Прежде чем начать кормиться, гусь, вытянув шею, постоял недвижно, вслушиваясь в ночь, повертел головой, оглядел прибрежные кусты, реку: не плывет ли в тени бесшумная лодка с охотником, не притаился ли в утенении кустов песчишка линялый либо другой какой коварный зверь? Переступив на месте, как бы разминая лапы, коротко, успокоенно гагакнув: «Добро-добро», гусь пошел вверх по руслу, кланяясь, шевеля наносный сохлый ил.
Подбираться к птице было далеконько. Сбросив башмаки, чтобы не стучали, пригнувшись, побежал под берегом, меж летошных побегов тальника, ольхи и смородинника. Как и всякий с детства избегавшийся парнишка, был я скор на ногу, легок телом от не особо обременительного харча, но гусь все равно что-то почуял, взнял голову от водомоины, насторожился, и тогда я решил ползти.
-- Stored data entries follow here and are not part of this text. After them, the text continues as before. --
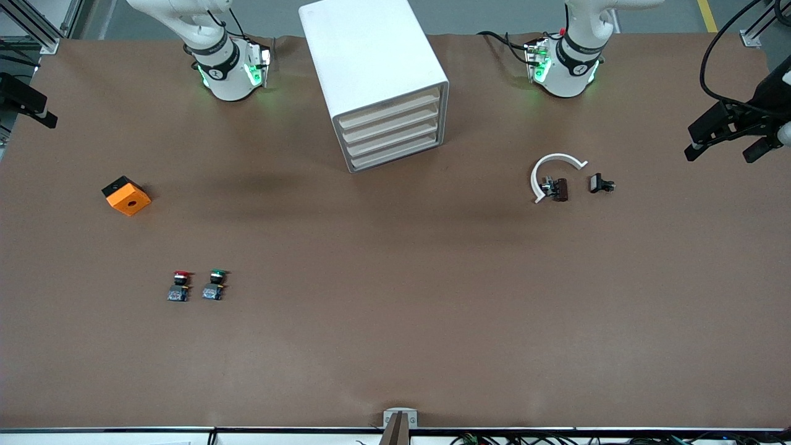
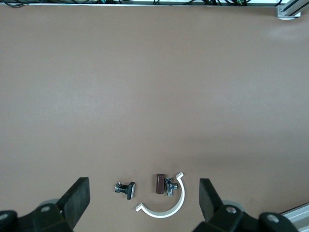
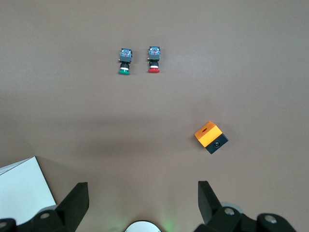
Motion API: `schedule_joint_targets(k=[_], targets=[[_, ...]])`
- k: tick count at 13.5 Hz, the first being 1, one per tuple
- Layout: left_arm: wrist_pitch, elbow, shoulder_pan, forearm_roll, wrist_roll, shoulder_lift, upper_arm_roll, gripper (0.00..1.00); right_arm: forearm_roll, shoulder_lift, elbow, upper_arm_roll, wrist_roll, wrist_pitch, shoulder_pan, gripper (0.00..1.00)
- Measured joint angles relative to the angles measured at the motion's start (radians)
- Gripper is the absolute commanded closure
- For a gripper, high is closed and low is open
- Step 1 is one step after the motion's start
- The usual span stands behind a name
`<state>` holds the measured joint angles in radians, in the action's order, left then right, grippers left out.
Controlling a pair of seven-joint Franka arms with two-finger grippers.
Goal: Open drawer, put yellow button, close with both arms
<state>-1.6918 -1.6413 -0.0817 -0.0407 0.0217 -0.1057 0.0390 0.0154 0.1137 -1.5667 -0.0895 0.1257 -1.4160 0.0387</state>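
Observation:
The white cabinet [image 1: 371,68] stands between the two arm bases, and its corner shows in the right wrist view [image 3: 21,188]. Its top drawer [image 1: 389,109] is shut, like the three below it. No yellow button shows in any view. My left gripper [image 2: 142,200] is open and empty, high over a white curved piece [image 2: 169,205]. My right gripper [image 3: 142,203] is open and empty, high over its own base [image 3: 142,227]. Neither gripper shows in the front view.
A red-capped button [image 1: 179,285] and a green-capped button [image 1: 214,284] stand side by side nearer the front camera. An orange block [image 1: 126,196] lies toward the right arm's end. The white curved piece [image 1: 553,173], a brown part [image 1: 560,189] and a small black part [image 1: 599,183] lie near the left arm.

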Motion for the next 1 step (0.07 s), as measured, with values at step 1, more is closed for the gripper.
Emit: schedule_joint_targets(k=[1], targets=[[0.0,0.0,0.0,0.0,0.0,0.0,0.0,0.0,0.0,0.0,0.0,0.0,0.0,0.0,0.0,0.0]])
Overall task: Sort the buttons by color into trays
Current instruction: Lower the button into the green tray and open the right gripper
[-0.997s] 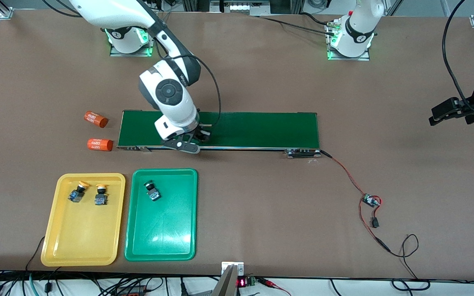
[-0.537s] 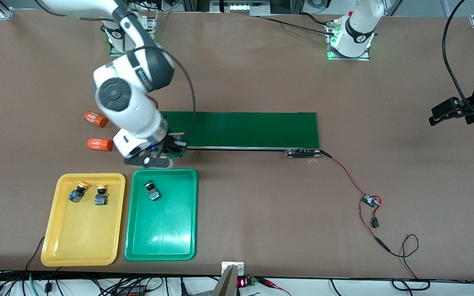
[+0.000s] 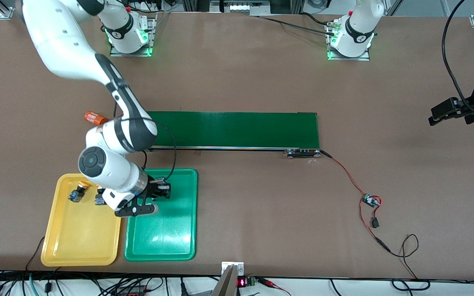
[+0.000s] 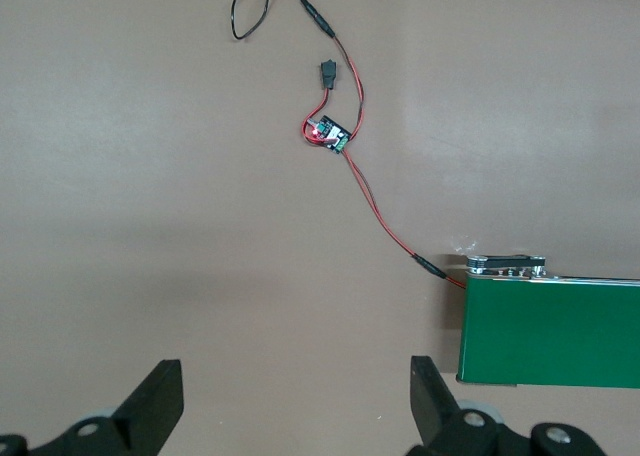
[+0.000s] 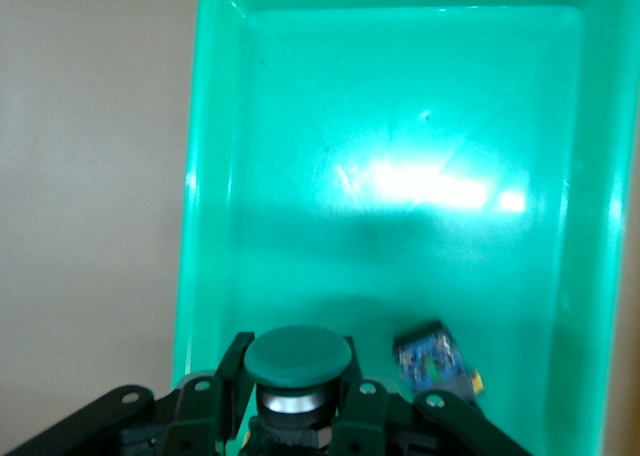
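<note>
Right gripper (image 5: 298, 406) over green tray (image 3: 181, 242), fingers clamped on a green-capped button (image 5: 298, 358); second green button (image 5: 433, 361) lies in that tray. Two yellow-capped buttons (image 3: 76, 192) in yellow tray (image 3: 76, 242). Left gripper (image 4: 295, 401) waits above bare surface (image 3: 261, 205), fingers wide.

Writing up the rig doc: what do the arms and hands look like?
Both arms have glossy white shells. The right arm has dark grey joint bands, a round grey cap and a black cable along it. Both bases glow green. The right hand and left hand are black, with two blocky fingers.
</note>
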Robot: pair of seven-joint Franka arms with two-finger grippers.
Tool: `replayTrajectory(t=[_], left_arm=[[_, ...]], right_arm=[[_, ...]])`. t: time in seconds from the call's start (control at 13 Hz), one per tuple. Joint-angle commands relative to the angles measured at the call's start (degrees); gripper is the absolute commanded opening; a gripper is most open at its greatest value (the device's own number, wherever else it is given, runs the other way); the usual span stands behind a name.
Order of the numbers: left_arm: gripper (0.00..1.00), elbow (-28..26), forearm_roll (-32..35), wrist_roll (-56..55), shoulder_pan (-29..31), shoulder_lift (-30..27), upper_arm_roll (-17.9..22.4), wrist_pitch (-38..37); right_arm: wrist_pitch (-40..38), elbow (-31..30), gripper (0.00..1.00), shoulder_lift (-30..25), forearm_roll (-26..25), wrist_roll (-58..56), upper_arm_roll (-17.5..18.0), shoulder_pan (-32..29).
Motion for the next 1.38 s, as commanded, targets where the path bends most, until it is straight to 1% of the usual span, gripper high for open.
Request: replayTrajectory(t=[0.0, 0.08, 0.15, 0.23, 0.31, 0.38, 0.61, 0.69, 0.92, 1.07, 1.3], left_arm=[[1.00, -1.3, -1.0, 0.3, 0.0, -0.9, 0.1, 1.2], [1.00, -1.3, -1.0, 0.3, 0.0, -0.9, 0.1, 1.4], [1.00, -1.3, -1.0, 0.3, 0.0, -0.9, 0.1, 1.4], [1.00, -1.3, -1.0, 0.3, 0.0, -0.9, 0.1, 1.4], [1.00, -1.3, -1.0, 0.3, 0.0, -0.9, 0.1, 1.4], [1.00, -1.4, -1.0, 0.3, 0.0, -0.9, 0.1, 1.4], [1.00, -1.4, -1.0, 0.4, 0.0, -1.1, 0.1, 0.8], [1.00, -1.4, -0.9, 0.4, -0.1, -1.2, 0.1, 0.8], [1.00, -1.5, -0.9, 0.8, -0.3, -1.2, 0.1, 1.4], [1.00, -2.3, -0.7, 0.8, -0.5, -1.3, 0.0, 3.5], [1.00, -5.3, -0.7, 0.8, -0.5, -3.0, 0.0, 4.1]], right_arm=[[2.1, 2.8, 0.00, 3.1, 0.0, -1.4, 0.5, 0.1], [2.5, 2.8, 0.04, 3.7, -0.1, -2.1, 0.5, 0.1], [2.4, 2.8, 0.18, 3.8, -0.1, -2.5, 0.4, 0.1], [2.4, 2.7, 0.67, 3.8, -0.1, -2.4, 0.0, 0.2], [2.3, 2.7, 0.98, 3.8, -0.1, -2.1, 0.0, 0.4], [2.2, 2.7, 1.00, 3.7, -0.2, -2.1, 0.0, 0.3], [1.4, 2.6, 1.00, 2.6, -0.1, -1.8, -0.2, -0.2], [0.1, 2.6, 1.00, 2.2, -0.1, -1.8, -0.8, -0.7], [-10.5, 2.6, 1.00, -3.6, -0.3, -1.7, -2.3, -2.4], [-16.5, 2.4, 1.00, -8.2, 0.3, -1.7, -2.9, -3.2], [-30.1, -2.8, 1.00, -22.2, 0.6, -2.4, -3.1, -8.9]])
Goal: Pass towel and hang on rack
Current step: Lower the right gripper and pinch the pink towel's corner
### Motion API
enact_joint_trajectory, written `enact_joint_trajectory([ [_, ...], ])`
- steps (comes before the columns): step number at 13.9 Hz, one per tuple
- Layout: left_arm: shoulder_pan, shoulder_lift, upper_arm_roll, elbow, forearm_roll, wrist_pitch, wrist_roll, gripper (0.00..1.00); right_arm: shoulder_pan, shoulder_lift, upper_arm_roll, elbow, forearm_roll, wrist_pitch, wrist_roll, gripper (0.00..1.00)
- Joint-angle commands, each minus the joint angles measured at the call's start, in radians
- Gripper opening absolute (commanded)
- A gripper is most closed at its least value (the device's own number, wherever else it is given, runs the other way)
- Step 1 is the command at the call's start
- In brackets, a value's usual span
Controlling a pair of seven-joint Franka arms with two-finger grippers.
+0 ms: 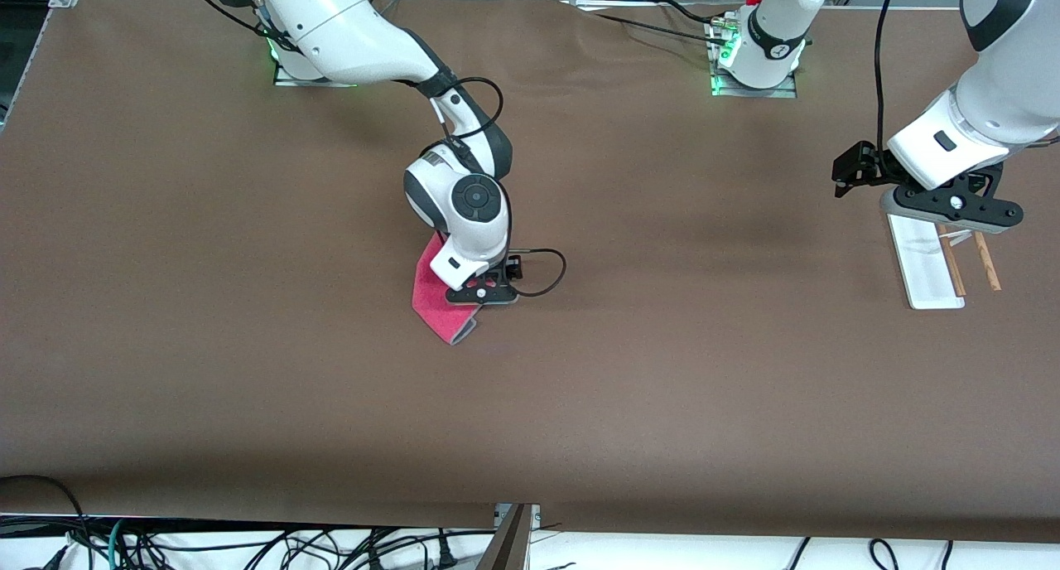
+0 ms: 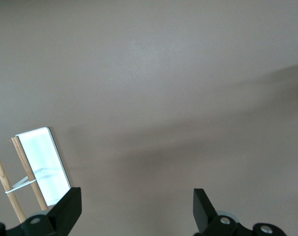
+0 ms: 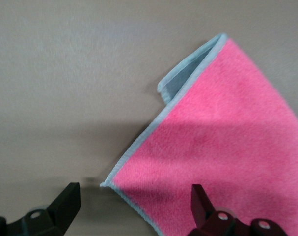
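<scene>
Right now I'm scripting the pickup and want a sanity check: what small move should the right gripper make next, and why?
Probably lower straight down and close. The right gripper is open over the towel, which lies flat on the table; one finger is above the cloth, the other above bare table, so they straddle its edge.
</scene>
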Motion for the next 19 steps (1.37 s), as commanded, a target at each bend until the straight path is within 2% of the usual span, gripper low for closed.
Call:
enact_joint_trajectory([
  [1,-0.004,-0.004,-0.002,0.016,0.013,-0.021,-0.011,1.0,0.023,0.021,-0.01,0.024,-0.023,0.003,0.028,1.0],
  [3,-0.004,-0.004,-0.002,0.016,0.013,-0.021,-0.011,1.0,0.023,0.023,-0.01,0.024,-0.024,0.003,0.027,0.98],
  [4,-0.004,-0.004,-0.002,0.016,0.013,-0.021,-0.011,1.0,0.023,0.023,-0.01,0.024,-0.024,0.003,0.027,0.9],
  [6,-0.004,-0.004,-0.002,0.016,0.013,-0.021,-0.011,1.0,0.021,0.023,-0.01,0.024,-0.024,0.003,0.024,0.66],
  [7,-0.004,-0.005,-0.002,0.016,0.013,-0.021,-0.011,1.0,0.021,0.023,-0.01,0.024,-0.024,0.003,0.022,0.59],
  [11,-0.004,-0.004,-0.002,0.016,0.013,-0.021,-0.011,1.0,0.021,0.023,-0.011,0.024,-0.024,0.003,0.021,0.57],
  [14,-0.004,-0.004,-0.002,0.016,0.013,-0.021,-0.011,1.0,0.021,0.023,-0.011,0.024,-0.027,0.003,0.019,0.45],
  [16,-0.004,-0.004,-0.002,0.016,0.013,-0.021,-0.011,1.0,0.021,0.023,-0.011,0.024,-0.041,0.003,0.018,0.4],
  [19,-0.004,-0.005,-0.002,0.016,0.013,-0.021,-0.011,1.0,0.02,0.023,-0.011,0.024,-0.044,0.003,0.016,0.19],
])
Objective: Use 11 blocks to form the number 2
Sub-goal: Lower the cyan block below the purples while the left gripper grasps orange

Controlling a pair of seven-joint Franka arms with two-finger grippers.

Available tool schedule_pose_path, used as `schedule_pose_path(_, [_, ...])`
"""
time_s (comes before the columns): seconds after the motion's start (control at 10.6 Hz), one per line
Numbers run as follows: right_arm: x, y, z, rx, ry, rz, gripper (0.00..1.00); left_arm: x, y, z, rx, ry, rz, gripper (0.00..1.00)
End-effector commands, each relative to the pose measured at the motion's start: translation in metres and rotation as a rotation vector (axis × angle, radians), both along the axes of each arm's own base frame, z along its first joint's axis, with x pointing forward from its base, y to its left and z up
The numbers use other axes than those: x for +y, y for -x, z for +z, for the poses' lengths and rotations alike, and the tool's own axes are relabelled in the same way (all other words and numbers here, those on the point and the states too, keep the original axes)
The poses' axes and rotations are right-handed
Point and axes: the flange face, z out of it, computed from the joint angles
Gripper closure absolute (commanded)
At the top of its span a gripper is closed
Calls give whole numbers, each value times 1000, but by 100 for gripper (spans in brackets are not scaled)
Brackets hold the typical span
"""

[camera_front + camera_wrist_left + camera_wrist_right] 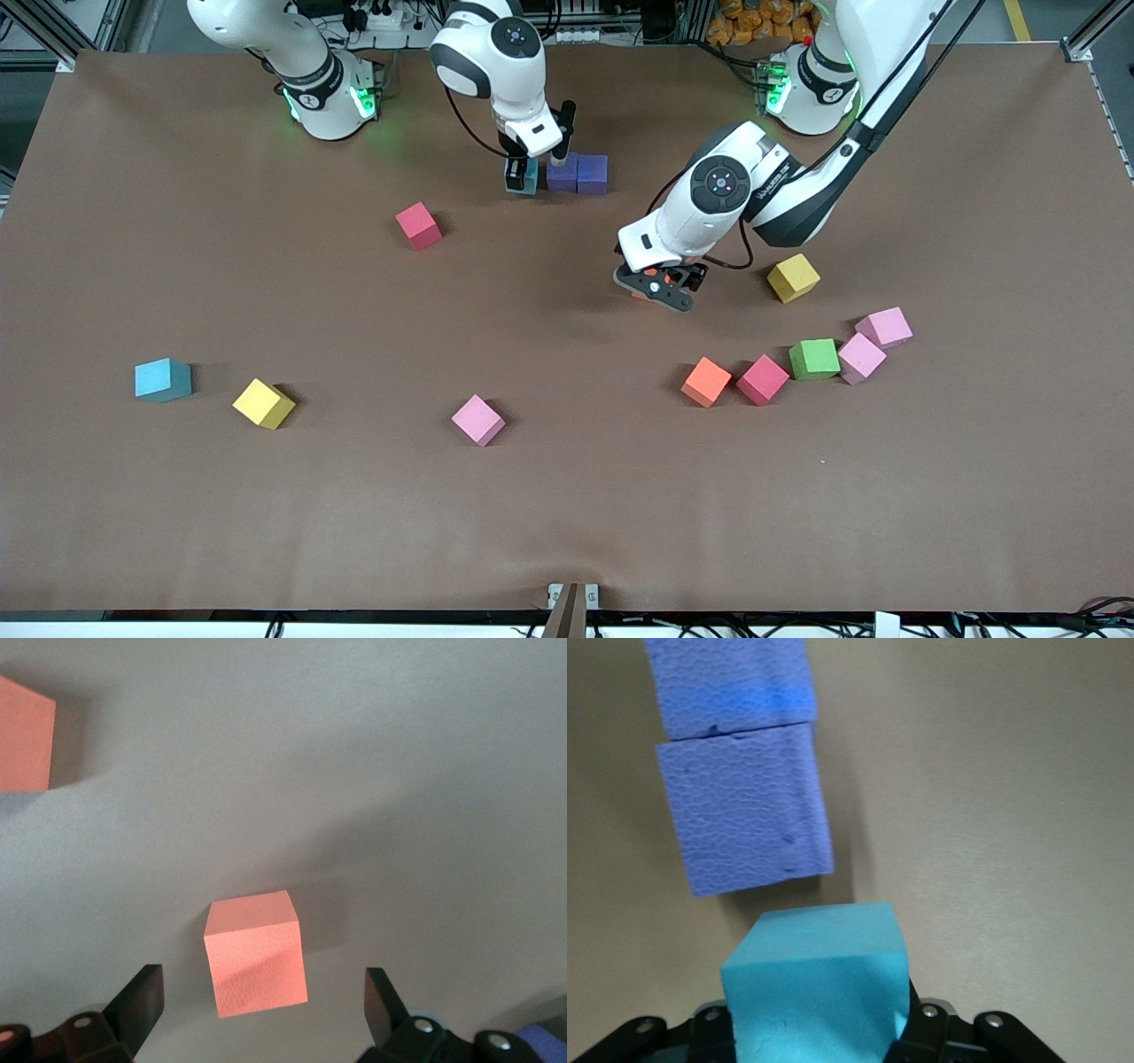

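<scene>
My right gripper [523, 175] is shut on a light blue block [819, 983], low over the table close beside two purple blocks [744, 806] that touch each other in a row [577, 173]. A small gap separates the held block from the nearer purple one. My left gripper [263, 979] is open and low over the table, its fingers [142, 1001] standing apart on either side of an orange block [257, 952] without touching it. In the front view the left hand [660, 288] hides nearly all of that block.
Loose on the table: a red block [418, 224], a light blue block [162, 379], yellow blocks [263, 403] [793, 277], and a pink cube [478, 419]. Toward the left arm's end, orange [706, 381], red [762, 379], green [814, 359] and two pink cubes [860, 357] [884, 327] form a row.
</scene>
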Motion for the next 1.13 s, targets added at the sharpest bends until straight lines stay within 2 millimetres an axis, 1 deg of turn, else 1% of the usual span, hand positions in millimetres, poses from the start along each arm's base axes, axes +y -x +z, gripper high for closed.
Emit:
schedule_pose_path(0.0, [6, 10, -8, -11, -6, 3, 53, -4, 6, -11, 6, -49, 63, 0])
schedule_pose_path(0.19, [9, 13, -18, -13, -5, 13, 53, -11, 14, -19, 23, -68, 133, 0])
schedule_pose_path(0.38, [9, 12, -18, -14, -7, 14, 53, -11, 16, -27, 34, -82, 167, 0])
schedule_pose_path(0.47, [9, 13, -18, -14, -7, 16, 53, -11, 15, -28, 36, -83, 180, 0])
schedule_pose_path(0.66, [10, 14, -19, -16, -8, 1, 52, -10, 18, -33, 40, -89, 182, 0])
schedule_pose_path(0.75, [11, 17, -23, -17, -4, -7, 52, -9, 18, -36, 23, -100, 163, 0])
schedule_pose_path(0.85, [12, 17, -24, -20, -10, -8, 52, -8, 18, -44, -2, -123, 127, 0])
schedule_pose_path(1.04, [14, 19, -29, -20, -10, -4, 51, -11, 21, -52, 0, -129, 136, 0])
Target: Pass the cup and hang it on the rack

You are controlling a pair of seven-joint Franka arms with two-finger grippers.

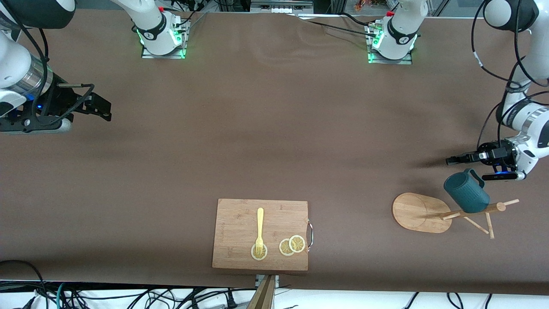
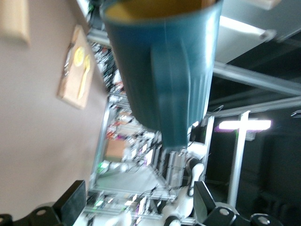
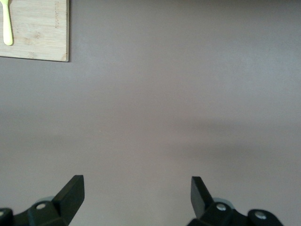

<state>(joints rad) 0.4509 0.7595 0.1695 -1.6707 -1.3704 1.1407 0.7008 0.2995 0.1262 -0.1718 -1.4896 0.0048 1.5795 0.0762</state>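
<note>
Brown table, ribbed teal cup (image 1: 466, 192)

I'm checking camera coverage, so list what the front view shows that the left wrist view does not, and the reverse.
Only the front view shows the rack, the lemon slices, both robot bases and the right gripper, open and waiting over bare table. Only the left wrist view shows the cup's handle face-on, with the left gripper open and clear of it. Both show the cup, cutting board and fork.
</note>
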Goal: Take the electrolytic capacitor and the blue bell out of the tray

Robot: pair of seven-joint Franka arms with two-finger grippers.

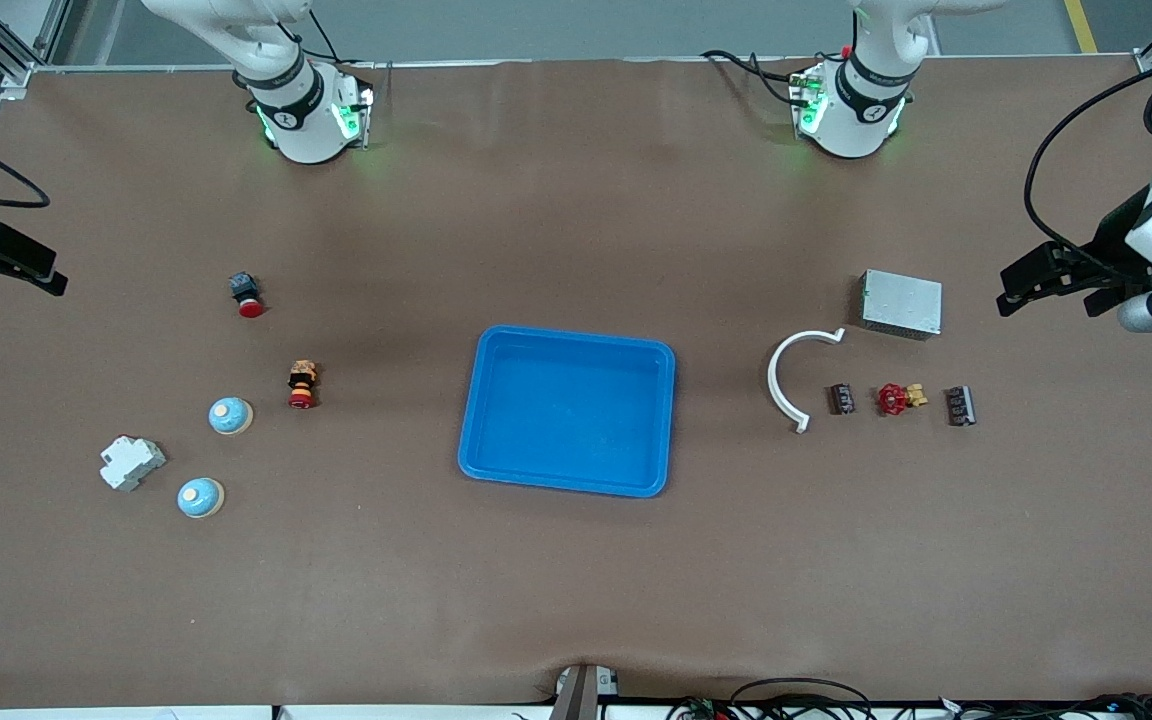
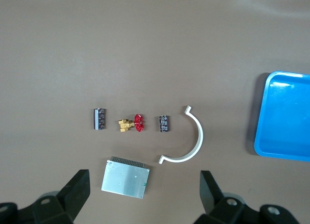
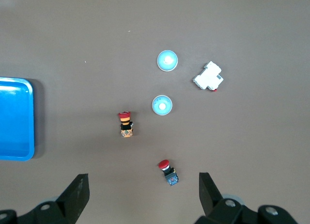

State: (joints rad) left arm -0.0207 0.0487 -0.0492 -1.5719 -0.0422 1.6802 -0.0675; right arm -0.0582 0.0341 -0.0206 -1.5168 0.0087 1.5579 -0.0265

Берег реки, как и всюду в Заполярье, был лестницею. Ближе к подмытому обрыву и лесу, уроненному водой, ступени узкие, с крутым взъемом, затем лесенки ниже, травянистей, в камешнике, где сиренево цветет береговой лук, пиканник, кровохлебка, шире, шире ступени, ниже и ниже уступ, нет уже ни бурых камней, ни кустов, ни даже луку дикого, одни хвощи да редкие травинки.